Search code examples
pythonpandastextseabornsubplot

Add Text from Dataframe to Seaborn relplot


I'm trying to add text from a dataframe, specifically the percentage difference between 2 periods in a dataset, to a seaborn relplot with multiple sub plots.

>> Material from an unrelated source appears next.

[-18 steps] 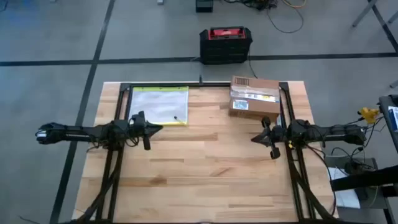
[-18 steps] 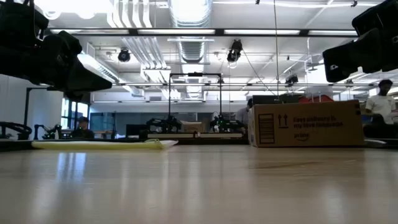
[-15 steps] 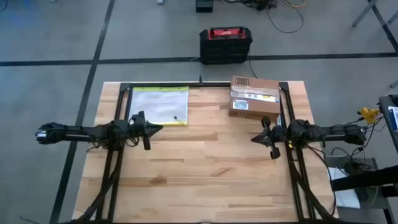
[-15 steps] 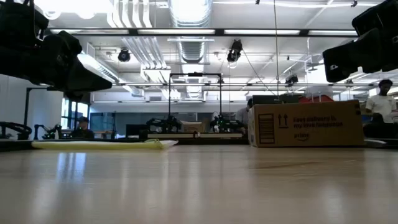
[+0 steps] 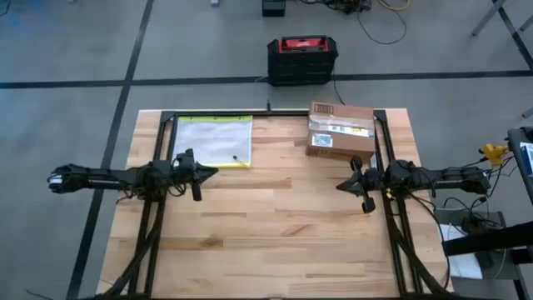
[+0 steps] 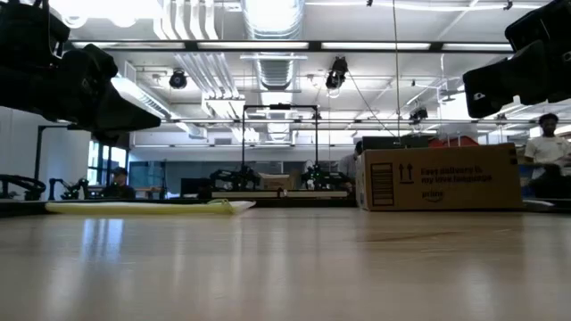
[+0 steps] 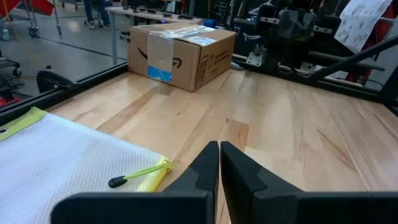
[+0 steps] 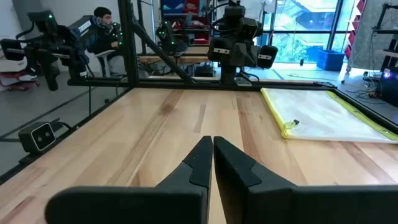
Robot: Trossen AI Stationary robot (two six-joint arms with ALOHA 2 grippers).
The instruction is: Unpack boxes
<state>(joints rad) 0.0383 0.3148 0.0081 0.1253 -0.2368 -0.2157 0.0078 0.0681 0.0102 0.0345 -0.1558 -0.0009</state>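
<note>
Nothing on the tabletop (image 5: 275,217) has moved since the earlier frames; both arms hold the same pose, and only a person far behind the table, seen in the low view, has shifted slightly.

Status: the left gripper (image 5: 206,172) hovers over the left half of the tabletop, just beside the near corner of the clear yellow-edged pouch (image 5: 214,140). Its jaws are clenched on nothing. The right gripper (image 5: 345,184) hovers over the right half, near the box (image 5: 340,131) but apart from it, jaws likewise clenched and empty.

Location: the box sits closed and taped against the far edge, toward the far right corner.

Procedure, as judged from this state: unpacking has not begun. Release the right jaws before approaching. Brace the box with one gripper while the other works the taped seam, otherwise the box is likely to slide toward the edge.

Count: one box, one pouch, two grippers. One black and red case (image 5: 302,58) stands on the floor beyond the far edge.
</note>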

I've created an executable example:

import pandas as pd
import numpy as np
import seaborn as sns

#create dataframe 
pd.set_option("display.max_columns", 200)
data = {'PTID': [11111, 11111, 11111, 11111, 22222, 22222, 22222, 22222, 33333, 33333, 33333, 33333, 44444, 44444, 44444, 44444, 55555, 55555, 55555, 55555],
        'Period' : ['Baseline','p1','p2','p3','Baseline','p1','p2','p3','Baseline','p1','p2','p3',  'Baseline','p1','p2','p3', 'Baseline','p1','p2','p3'] ,    
        'ALK PHOS': [46.0, 94.0, 21.0, 18.0, 56.0, 104.0, 31.0, 12.0, 50.0, 100.0, 33.0, 18.0, 46.0, 94.0, 21.0, 18.0, 46.0, 94.0, 21.0, 18.0],
        'AST (SGOT)': [33.0, 92.0, 19.0, 25.0, 33.0, 92.0, 21.0, 11.0, 33.0, 102.0, 18.0, 17.0, 23.0, 82.0, 13.0, 17.0, 23.0, 82.0, 13.0, 17.0],
        '% Saturation- Iron': [34.0, 65.0, 10.0, 14.0, 34.0, 65.0, 10.0, 14.0, 34.0, 65.0, 10.0, 14.0, 34.0, 65.0, 10.0, 14.0, 34.0, 65.0, 10.0, 14.0]}
df = pd.DataFrame(data)

#melt into long format 
dfm = df.melt(id_vars=['PTID','Period'], var_name='Metric',value_name='Value')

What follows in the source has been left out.